Your copy should match the listing below word for word, with no images in it.

__Data excerpt__:
================
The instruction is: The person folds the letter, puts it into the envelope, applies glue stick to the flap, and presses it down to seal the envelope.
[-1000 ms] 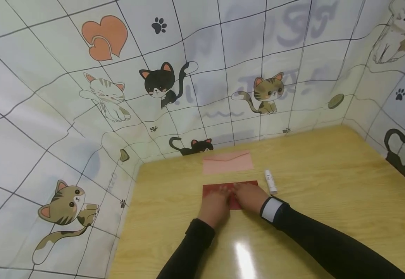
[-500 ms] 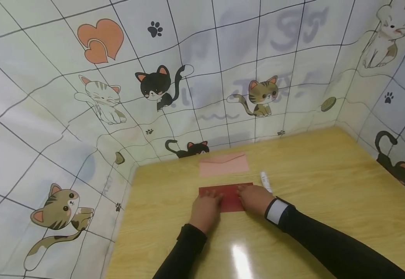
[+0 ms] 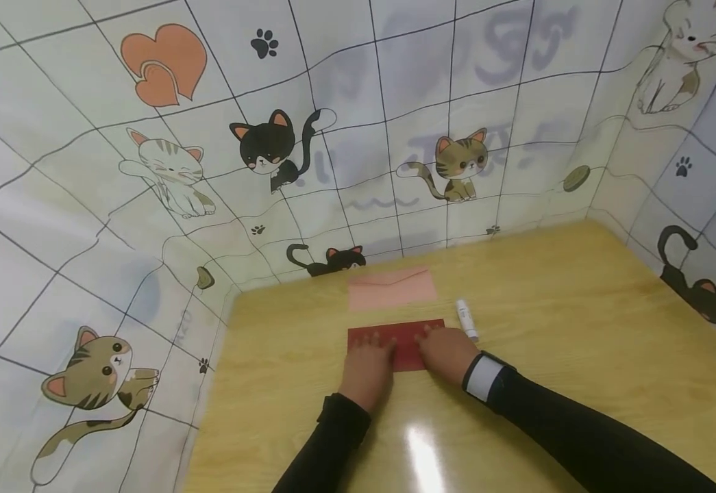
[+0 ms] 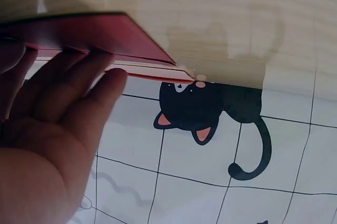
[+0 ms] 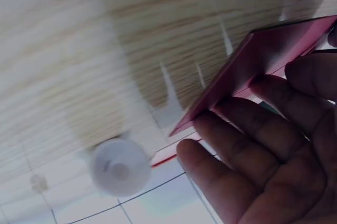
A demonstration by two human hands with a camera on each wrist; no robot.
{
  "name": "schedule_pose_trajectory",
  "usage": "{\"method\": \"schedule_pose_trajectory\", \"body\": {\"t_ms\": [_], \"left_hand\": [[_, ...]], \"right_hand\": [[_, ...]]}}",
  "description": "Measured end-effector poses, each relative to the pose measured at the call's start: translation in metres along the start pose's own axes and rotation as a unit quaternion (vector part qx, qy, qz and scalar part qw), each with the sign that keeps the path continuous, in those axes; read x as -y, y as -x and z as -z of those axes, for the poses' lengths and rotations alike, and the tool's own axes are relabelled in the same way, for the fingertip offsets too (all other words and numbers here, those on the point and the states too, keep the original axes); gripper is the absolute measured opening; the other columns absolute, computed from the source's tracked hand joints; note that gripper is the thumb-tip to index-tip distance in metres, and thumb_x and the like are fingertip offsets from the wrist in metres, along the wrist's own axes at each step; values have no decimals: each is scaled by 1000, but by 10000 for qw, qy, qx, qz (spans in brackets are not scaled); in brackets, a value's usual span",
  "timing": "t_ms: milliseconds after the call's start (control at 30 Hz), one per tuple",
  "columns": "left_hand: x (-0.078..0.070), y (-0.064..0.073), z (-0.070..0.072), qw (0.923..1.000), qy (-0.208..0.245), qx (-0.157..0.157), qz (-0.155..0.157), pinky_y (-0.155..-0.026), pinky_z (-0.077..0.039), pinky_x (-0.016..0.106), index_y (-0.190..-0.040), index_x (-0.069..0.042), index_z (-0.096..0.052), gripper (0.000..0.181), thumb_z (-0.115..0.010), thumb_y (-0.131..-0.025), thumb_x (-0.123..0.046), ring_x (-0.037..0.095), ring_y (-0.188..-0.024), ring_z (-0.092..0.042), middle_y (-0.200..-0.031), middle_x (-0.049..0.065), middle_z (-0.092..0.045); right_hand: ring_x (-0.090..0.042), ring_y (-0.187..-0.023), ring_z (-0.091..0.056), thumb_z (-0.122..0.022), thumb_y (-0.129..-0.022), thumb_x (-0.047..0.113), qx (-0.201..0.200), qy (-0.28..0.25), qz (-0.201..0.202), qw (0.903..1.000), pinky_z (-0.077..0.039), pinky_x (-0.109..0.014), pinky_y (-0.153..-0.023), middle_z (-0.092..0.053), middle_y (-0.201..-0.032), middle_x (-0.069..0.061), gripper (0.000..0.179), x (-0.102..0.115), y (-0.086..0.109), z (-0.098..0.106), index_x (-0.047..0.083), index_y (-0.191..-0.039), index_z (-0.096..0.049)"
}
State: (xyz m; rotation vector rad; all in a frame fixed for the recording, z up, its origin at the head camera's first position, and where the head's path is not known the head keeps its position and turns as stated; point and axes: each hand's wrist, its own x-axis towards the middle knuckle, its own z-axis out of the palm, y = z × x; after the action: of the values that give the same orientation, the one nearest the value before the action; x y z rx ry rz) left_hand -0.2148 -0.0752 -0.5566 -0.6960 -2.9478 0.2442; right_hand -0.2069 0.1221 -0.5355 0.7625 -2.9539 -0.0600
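A dark red, envelope-sized paper (image 3: 405, 352) lies flat on the table, its long side running left to right. My left hand (image 3: 368, 373) rests on its left part, fingertips on the surface and fingers extended in the left wrist view. On the right part rests my right hand (image 3: 450, 355), its fingers reaching onto the paper; the right wrist view shows the fingertips (image 5: 202, 121) right at the red sheet. A strip of red shows between the two hands. Beyond it lies a pink envelope (image 3: 392, 290) with its flap line along the top.
A white capped tube (image 3: 466, 320), like a glue stick, lies just right of the red paper, close to my right hand. The wooden table (image 3: 549, 301) meets a white cat-patterned sheet (image 3: 358, 103) at the back and both sides.
My hands have drawn apart from the middle of the red paper, uncovering more of its centre. The head view has shifted slightly; the pink envelope and tube stay in place.
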Motion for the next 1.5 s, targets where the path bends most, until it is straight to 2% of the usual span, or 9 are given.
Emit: {"method": "schedule_pose_trajectory", "body": {"t_ms": [200,333,467,667,833,967,1200,1367,1500], "left_hand": [[15,2,-5,10000,-72,-58,3,-110,-64,47,-146,-31,-78,39,-71,-109,-21,30,-126,-78,-136,7,-82],[21,-1,-33,9994,34,-356,12,-106,-65,52,-141,-26,-80,39,-74,-102,-20,31,-121,-79,-130,5,-84],[24,-19,-62,9992,189,-318,-177,-112,-63,50,-139,-20,-80,36,-73,-104,-20,31,-115,-77,-118,9,-82],[29,-50,-91,9980,143,-561,-235,-80,-63,37,-120,-19,-86,21,-77,-100,-18,24,-89,-74,-93,4,-78],[26,-46,-69,9975,200,-655,-181,-65,-55,38,-113,-16,-86,18,-77,-98,-19,22,-80,-68,-84,4,-73],[16,-34,-21,9997,114,-209,-33,-71,-59,38,-118,-14,-85,19,-78,-102,-21,21,-85,-71,-89,3,-76],[34,-44,-45,9988,208,-385,198,-69,-60,37,-112,-14,-85,15,-79,-99,-19,23,-85,-72,-88,3,-76],[23,-40,-24,9980,170,-579,173,-63,-62,37,-94,-15,-84,5,-81,-97,-16,19,-77,-70,-79,-1,-75],[12,-32,-3,9977,402,-489,229,-55,-58,32,-79,-14,-76,19,-81,-97,-10,16,-65,-67,-69,-2,-70]], "right_hand": [[-35,-98,-84,-71,-109,11,175,-280,35,9994,-70,-46,-71,-85,-128,-19,28,-4,-7,0,6,-134,-83],[-34,-97,-84,-72,-108,9,146,-320,25,9994,-70,-45,-73,-86,-126,-17,27,-6,-7,-4,5,-132,-84],[-33,-96,-83,-73,-106,8,-10,-209,17,9998,-69,-45,-78,-86,-123,-17,25,-9,-9,-6,4,-128,-84],[-32,-90,-82,-73,-104,7,-141,-421,-7,9990,-69,-44,-78,-86,-108,-17,16,-21,-21,-4,2,-114,-85],[-30,-75,-76,-79,-103,14,-146,-759,35,9970,-65,-44,-71,-78,-83,-13,19,-31,-32,-3,6,-87,-76],[-28,-73,-75,-83,-102,18,-93,-761,98,9970,-63,-42,-71,-77,-79,-9,25,-34,-37,-4,8,-81,-74],[-28,-73,-75,-83,-101,16,-215,-900,102,9957,-63,-43,-70,-76,-79,-9,24,-28,-48,4,9,-81,-72],[-28,-75,-72,-82,-103,17,88,-1275,52,9918,-59,-42,-69,-76,-82,-11,16,-46,-42,9,8,-91,-76],[-34,-92,-80,-85,-101,20,55,-1456,-753,9865,-67,-47,-76,-84,-103,-17,27,-77,-28,18,1,-120,-81]]}}
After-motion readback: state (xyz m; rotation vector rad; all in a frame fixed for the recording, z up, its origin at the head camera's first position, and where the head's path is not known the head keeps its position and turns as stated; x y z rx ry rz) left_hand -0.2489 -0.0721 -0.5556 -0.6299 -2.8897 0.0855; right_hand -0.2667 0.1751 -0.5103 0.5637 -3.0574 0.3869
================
__Result__:
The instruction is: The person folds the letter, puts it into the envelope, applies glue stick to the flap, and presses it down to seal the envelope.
[-1000 ms] 
[-500 ms] 
[+0 ms] 
[+0 ms] 
[+0 ms] 
A demonstration by two human hands with a camera on each wrist; no robot.
{
  "name": "schedule_pose_trajectory",
  "usage": "{\"method\": \"schedule_pose_trajectory\", \"body\": {\"t_ms\": [_], \"left_hand\": [[_, ...]], \"right_hand\": [[_, ...]]}}",
  "description": "Measured end-effector poses, each relative to the pose measured at the call's start: translation in metres along the start pose's own axes and rotation as a unit quaternion (vector part qx, qy, qz and scalar part qw), each with the sign that keeps the path continuous, in those axes; read x as -y, y as -x and z as -z of those axes, for the poses' lengths and rotations alike, and the tool's own axes are relabelled in the same way, for the fingertip offsets too (all other words and numbers here, those on the point and the states too, keep the original axes); gripper is the absolute measured opening; the other columns absolute, computed from the source's tracked hand joints; note that gripper is the thumb-tip to index-tip distance in metres, and thumb_x and the like are fingertip offsets from the wrist in metres, along the wrist's own axes at each step; values have no decimals: each is scaled by 1000, but by 10000 for qw, qy, qx, qz (spans in brackets are not scaled); in brackets, a value's usual span",
  "timing": "t_ms: milliseconds after the call's start (control at 30 Hz), one per tuple",
  "columns": "left_hand: x (-0.078..0.070), y (-0.064..0.073), z (-0.070..0.072), qw (0.923..1.000), qy (-0.208..0.245), qx (-0.157..0.157), qz (-0.155..0.157), pinky_y (-0.155..-0.026), pinky_z (-0.077..0.039), pinky_x (-0.016..0.106), index_y (-0.190..-0.040), index_x (-0.069..0.042), index_z (-0.096..0.052), gripper (0.000..0.181), thumb_z (-0.115..0.010), thumb_y (-0.131..-0.025), thumb_x (-0.123..0.046), ring_x (-0.037..0.095), ring_y (-0.188..-0.024), ring_z (-0.092..0.042), middle_y (-0.200..-0.031), middle_x (-0.049..0.065), middle_z (-0.092..0.045); right_hand: ring_x (-0.090..0.042), ring_y (-0.187..-0.023), ring_z (-0.091..0.056), thumb_z (-0.122..0.022), thumb_y (-0.129..-0.022), thumb_x (-0.047..0.113), qx (-0.201..0.200), qy (-0.28..0.25), qz (-0.201..0.202), qw (0.903..1.000), pinky_z (-0.077..0.039), pinky_x (-0.109..0.014), pinky_y (-0.153..-0.023), middle_z (-0.092..0.053), middle_y (-0.201..-0.032), middle_x (-0.069..0.061), gripper (0.000..0.179), x (-0.102..0.115), y (-0.086..0.109), z (-0.098..0.106), index_x (-0.047..0.083), index_y (-0.191..-0.039), index_z (-0.096..0.049)"
}
State: (xyz m; rotation vector rad; all in a frame fixed for the recording, z up, its origin at the head camera's first position, and where the head's path is not known the head keeps its position and turns as stated; point and axes: each hand's wrist, its own x-axis towards the middle knuckle, its own z-axis out of the palm, y = z × x; after the action: of the values that give the same orientation, the one nearest the value before the action; x y z rx ry rz) left_hand -0.2148 -0.0752 -0.5566 -0.6960 -2.9478 0.2442; right_hand -0.2069 0.1221 -0.5355 0.7625 -2.9539 -0.0600
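A dark red, envelope-sized paper (image 3: 405, 352) lies flat on the table, its long side running left to right. My left hand (image 3: 368, 373) rests on its left part, fingertips on the surface and fingers extended in the left wrist view. On the right part rests my right hand (image 3: 450, 355), its fingers reaching onto the paper; the right wrist view shows the fingertips (image 5: 202, 121) right at the red sheet. A strip of red shows between the two hands. Beyond it lies a pink envelope (image 3: 392, 290) with its flap line along the top.
A white capped tube (image 3: 466, 320), like a glue stick, lies just right of the red paper, close to my right hand. The wooden table (image 3: 549, 301) meets a white cat-patterned sheet (image 3: 358, 103) at the back and both sides.
My hands have drawn apart from the middle of the red paper, uncovering more of its centre. The head view has shifted slightly; the pink envelope and tube stay in place.
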Motion for the next 1.5 s, targets where the path bends most, until it is straight to 2% of the usual span, or 9 are given.
Emit: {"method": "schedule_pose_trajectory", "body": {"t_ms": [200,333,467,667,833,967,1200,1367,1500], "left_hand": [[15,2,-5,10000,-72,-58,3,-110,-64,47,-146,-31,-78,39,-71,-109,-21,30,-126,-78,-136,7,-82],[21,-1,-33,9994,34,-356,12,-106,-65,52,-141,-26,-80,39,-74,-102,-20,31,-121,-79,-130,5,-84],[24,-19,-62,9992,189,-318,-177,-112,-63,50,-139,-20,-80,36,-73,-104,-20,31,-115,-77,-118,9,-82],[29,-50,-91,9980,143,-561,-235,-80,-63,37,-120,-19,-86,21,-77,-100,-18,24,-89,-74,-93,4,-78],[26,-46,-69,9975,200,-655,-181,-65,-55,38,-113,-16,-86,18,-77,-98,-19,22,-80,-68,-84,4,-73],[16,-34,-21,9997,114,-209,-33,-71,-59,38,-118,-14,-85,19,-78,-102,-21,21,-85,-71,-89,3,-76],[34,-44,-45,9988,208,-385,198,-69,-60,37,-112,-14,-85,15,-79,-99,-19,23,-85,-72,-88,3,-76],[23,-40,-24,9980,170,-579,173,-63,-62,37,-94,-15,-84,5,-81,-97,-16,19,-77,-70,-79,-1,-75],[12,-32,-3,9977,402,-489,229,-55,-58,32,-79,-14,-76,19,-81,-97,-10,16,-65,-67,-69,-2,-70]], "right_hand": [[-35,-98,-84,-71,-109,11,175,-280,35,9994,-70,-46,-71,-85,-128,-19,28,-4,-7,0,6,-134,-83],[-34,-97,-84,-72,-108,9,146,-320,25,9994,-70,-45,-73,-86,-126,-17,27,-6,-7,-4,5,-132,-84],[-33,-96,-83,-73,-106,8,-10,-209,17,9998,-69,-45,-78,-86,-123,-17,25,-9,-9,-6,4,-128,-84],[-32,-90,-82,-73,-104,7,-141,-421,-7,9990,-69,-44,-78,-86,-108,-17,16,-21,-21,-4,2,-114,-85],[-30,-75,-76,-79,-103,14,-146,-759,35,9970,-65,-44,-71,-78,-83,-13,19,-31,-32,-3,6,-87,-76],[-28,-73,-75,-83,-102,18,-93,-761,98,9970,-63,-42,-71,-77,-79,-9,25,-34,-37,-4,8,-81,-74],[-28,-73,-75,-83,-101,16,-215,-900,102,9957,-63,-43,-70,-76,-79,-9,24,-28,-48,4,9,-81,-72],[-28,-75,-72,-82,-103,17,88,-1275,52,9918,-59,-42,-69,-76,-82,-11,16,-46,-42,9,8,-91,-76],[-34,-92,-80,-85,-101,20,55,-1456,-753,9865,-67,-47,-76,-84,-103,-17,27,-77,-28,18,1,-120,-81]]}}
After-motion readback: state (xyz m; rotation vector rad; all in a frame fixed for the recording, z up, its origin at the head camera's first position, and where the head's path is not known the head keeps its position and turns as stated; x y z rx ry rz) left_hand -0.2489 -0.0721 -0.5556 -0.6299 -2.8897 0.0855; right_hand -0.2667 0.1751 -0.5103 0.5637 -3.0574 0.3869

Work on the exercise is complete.